### PROBLEM REQUIREMENTS
Below are records; reproduce exactly the lines from the one that has "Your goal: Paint" through the one that has "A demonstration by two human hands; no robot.", ends included, and nothing more.

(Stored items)
= Beginning of Section =

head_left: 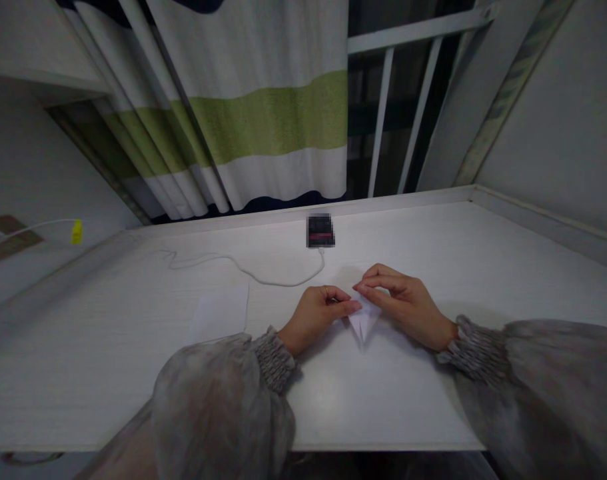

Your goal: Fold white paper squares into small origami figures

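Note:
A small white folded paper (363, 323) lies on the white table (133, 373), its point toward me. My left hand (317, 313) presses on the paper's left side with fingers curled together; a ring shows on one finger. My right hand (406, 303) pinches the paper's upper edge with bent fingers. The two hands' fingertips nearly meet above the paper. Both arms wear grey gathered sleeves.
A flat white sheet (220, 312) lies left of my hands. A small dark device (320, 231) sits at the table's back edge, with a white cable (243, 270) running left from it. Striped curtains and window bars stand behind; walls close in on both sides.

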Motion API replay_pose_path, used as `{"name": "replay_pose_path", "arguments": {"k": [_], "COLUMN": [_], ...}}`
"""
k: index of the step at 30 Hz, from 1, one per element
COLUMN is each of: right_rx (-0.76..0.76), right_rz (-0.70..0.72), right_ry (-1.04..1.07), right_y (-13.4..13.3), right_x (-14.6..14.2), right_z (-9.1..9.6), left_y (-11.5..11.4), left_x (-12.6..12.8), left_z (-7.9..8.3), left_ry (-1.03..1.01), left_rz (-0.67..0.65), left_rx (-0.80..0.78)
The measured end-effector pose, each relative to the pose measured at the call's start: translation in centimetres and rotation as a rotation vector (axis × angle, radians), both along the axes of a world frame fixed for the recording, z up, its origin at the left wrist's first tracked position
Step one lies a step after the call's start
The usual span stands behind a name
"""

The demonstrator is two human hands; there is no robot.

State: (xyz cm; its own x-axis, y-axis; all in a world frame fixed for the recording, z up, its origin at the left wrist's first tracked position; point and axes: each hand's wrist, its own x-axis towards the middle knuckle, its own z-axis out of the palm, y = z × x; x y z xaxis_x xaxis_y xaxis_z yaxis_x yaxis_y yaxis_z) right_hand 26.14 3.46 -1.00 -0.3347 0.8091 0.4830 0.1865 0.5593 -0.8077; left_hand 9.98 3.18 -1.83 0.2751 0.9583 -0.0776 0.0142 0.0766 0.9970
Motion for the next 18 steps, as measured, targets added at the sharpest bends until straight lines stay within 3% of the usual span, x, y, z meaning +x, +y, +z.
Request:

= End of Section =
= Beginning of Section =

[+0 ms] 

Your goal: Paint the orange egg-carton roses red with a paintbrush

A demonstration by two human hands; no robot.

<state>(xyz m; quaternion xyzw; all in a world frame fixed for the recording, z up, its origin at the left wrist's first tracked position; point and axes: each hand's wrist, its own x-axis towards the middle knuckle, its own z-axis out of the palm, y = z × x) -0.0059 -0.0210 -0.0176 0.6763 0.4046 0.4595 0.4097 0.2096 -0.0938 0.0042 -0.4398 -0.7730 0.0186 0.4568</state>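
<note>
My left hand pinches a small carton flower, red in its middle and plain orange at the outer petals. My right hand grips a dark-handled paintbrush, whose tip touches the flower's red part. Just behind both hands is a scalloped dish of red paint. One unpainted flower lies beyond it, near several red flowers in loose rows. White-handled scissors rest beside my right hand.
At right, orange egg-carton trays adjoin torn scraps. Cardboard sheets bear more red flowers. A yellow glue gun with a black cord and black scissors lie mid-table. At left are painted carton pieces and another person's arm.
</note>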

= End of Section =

### EXERCISE OUTPUT
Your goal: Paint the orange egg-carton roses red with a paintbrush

A demonstration by two human hands; no robot.

Nothing more is needed to complete the output.